It’d be a lot easier to read if you linked your codecamp page, or a jsfiddle with your code.

#4

@P1xt
Thanks for the example. I just discovered the wiki page for this and it looks like your used a similar algorithm to the one there. Did you use that to help you figure this one out? I also was wondering why you use ‘let’ instead of ‘var’. Is there some advantage to this?

#6

I really liked this one, and everyone seems to miss two very big ideas when they solve this algorithmically, so im cross posting this to a few of these threads.

1. When you are forming each permutation, and you come across one that has repeating letters, you do not need to keep going.

this is the difference between only going through a handful of steps to solve the test case ‘aaaaaaaa’, or finding 40320 permutations just to filter every single one out afterwards.
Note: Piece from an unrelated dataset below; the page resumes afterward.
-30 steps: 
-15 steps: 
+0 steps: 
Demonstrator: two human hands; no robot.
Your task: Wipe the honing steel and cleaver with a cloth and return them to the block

2. You are asked to return a number, not a list. Storing an array of thousands of strings is unnecessary.

You dont actually need the list of strings, you just need to keep track of how many you find. This is only possible when you keep (1) in mind.

You can think of the problem in this way:

How many unique routes can I take through a string, without passing through identical letters consecutively?

Then you can set up a much simpler algorithm to traverse the letters of a string and count how many times it can successfully get through the entire string without hitting the same letter twice.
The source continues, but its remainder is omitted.